To resolve this behavior, configure the Minimum Password Age policy setting to 0 days. To do this, define the policy setting, and then configure it. The policy settings should be configured in the Default Domain Group Policy object for users.

To configure the policy setting, follow these steps:
Open Active Directory Users and Computers management console.
Right-click the name of the domain, and then click Properties.

Note If users are configured to a specific organizational unit, select the organizational unit where the users reside.
Click the Group Policy tab, click Default Domain Policy, and then click Edit. The Group Policy Editor opens.
Expand Computer Configuration, click Windows Settings, click Account Policies, and then click Password Policy.
Right-click Minimum Password Age, and then click Security.
Click to select the Define this policy setting check box, and then set the counter to 0 days.

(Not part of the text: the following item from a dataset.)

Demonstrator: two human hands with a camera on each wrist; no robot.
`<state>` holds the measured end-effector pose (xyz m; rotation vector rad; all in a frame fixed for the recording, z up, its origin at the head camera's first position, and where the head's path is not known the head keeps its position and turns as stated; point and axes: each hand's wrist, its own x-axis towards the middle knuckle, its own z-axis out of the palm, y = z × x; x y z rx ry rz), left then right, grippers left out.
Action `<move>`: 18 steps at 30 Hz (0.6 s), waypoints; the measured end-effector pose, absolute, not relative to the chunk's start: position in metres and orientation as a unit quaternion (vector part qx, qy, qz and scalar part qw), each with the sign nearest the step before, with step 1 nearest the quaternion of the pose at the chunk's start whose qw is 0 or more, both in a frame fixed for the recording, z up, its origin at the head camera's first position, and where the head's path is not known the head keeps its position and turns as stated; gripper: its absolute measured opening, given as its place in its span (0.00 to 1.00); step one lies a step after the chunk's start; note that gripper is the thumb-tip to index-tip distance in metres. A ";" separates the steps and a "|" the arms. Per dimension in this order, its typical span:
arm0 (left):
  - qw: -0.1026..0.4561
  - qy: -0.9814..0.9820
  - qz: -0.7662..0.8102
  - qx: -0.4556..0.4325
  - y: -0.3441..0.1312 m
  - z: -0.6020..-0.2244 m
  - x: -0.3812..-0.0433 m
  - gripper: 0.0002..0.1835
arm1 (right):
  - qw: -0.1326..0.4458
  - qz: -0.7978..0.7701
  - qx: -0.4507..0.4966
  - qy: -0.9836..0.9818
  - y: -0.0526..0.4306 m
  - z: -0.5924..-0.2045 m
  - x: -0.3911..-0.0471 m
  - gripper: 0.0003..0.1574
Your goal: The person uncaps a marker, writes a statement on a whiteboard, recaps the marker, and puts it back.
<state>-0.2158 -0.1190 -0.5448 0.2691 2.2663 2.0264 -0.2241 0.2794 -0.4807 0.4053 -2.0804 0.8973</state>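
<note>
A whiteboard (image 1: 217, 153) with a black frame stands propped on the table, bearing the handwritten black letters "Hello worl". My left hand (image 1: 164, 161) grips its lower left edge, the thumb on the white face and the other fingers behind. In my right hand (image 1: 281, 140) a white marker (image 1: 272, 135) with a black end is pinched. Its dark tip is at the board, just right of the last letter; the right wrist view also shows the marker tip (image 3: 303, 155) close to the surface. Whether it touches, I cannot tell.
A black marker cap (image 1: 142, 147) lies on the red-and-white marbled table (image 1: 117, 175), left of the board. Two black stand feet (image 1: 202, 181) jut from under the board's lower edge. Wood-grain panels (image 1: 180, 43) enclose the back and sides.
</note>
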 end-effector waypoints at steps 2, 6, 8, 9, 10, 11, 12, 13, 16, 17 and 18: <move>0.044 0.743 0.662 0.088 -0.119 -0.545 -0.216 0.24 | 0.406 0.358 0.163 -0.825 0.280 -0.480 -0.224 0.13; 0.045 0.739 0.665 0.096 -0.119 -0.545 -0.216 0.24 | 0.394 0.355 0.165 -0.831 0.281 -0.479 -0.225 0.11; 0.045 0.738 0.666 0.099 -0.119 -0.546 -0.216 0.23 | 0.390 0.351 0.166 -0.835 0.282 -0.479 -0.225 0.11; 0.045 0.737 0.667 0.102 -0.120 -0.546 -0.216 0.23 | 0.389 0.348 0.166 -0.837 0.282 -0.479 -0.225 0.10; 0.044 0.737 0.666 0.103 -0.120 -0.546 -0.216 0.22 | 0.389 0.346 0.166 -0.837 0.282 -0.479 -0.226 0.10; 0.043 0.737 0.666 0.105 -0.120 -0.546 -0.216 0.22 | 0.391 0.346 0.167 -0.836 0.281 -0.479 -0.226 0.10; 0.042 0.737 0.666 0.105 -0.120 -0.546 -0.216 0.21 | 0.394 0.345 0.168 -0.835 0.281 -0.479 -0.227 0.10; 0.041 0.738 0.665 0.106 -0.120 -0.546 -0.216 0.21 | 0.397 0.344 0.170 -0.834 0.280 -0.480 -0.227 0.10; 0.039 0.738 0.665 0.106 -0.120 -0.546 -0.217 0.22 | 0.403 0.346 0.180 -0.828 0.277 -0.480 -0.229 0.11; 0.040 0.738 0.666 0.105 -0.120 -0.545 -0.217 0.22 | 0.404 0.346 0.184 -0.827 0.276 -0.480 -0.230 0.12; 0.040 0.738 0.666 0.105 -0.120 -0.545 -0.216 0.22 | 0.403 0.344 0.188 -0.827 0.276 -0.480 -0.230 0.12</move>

Note: 0 days is the default policy setting in Default Domain Policy.
After you set the Minimum Password Age setting, the Suggested Value Changes dialog box appears. It indicates that the Maximum Password Age setting will be changed to 30 days.

If you do not change this value, every user who has a password that is 30 days and older receives an error message when they log on that states that their password has expired and that it has to be changed. To set a higher value, click the Maximum Password Age policy that is above the Minimum Password Age policy after the Minimum Password Age setting is applied, and then increase or reduce this setting according to your preferences.

Note You cannot set the Maximum Password Age setting to 0. If you do, this setting will disable the Minimum Password Age policy.
Click OK to close the Security Policy setting.
Close Group Policy Editor and the Active Directory Users and Computers management console.
To update the policy setting, open a command prompt at the domain controller, and then run the following command:
secedit /refreshpolicy machine_policy /enforce
You may have to restart the domain controller for this policy to be updated.